More than a dozen buildings contaminated with rocket fuel and radioactive residue … 25 miles north of Malibu … will be demolished and the site clean up.

That’s the latest decision from the U-S Department of Energy over the controversial Santa Susana Field Lab … the now abandoned federal research center that operated during the 1950s thru 1990s in the hills north of Calabasas.

Decades of rocket testing … and a partial nuclear meltdown in 1959 … left toxins in the soil and groundwater and buildings.

Now … the LA Daily News reports that residents’ demands to clean up the toxic site have resulted in federal action.

The U.S. Department of Energy announced last week that it would demolish 13 of 18 remaining structures, according to a recently released record of decision.

The news about the demolition comes a few weeks after Energy Secretary Rick Perry visited.   

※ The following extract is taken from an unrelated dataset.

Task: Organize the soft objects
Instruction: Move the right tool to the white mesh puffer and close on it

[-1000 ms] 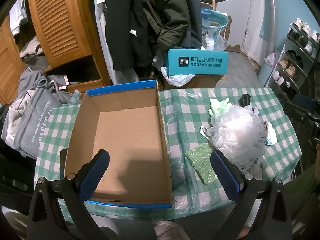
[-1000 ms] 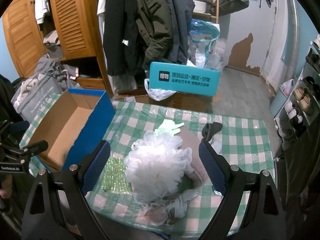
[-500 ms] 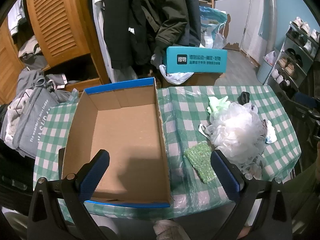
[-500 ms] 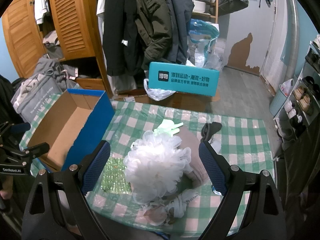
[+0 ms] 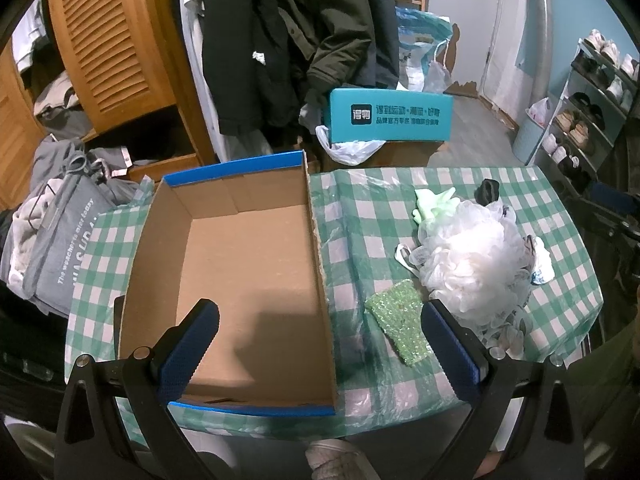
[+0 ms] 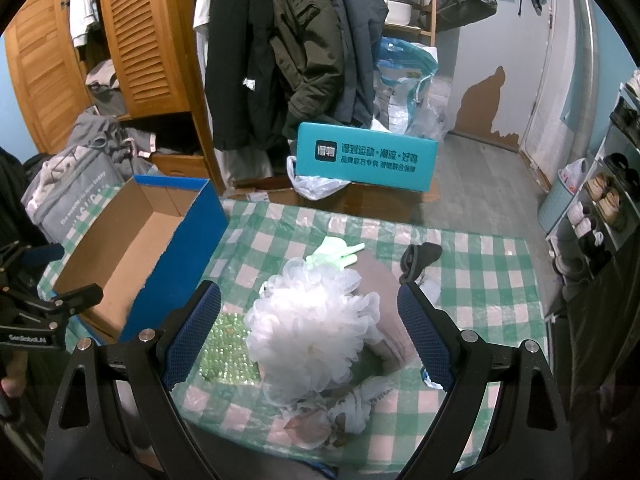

But locals say this is not the first federal promise to clean up Santa Susana.

And …. they say that the latest federal promise will “intends to recycle and dump such nuclear waste in places not designed for it, spreading rather than reducing risk.”

That’s the opinion of Denise Duffield, associate director of Physicians for Social Responsibility – Los Angeles.

In the 1950s, the Atomic Energy Commission, a predecessor agency to DOE, funded nuclear research at Santa Susana.

A total of 10 small reactors were built and operated as part of nuclear research that ended in 1982.

One of them melted down in 1959.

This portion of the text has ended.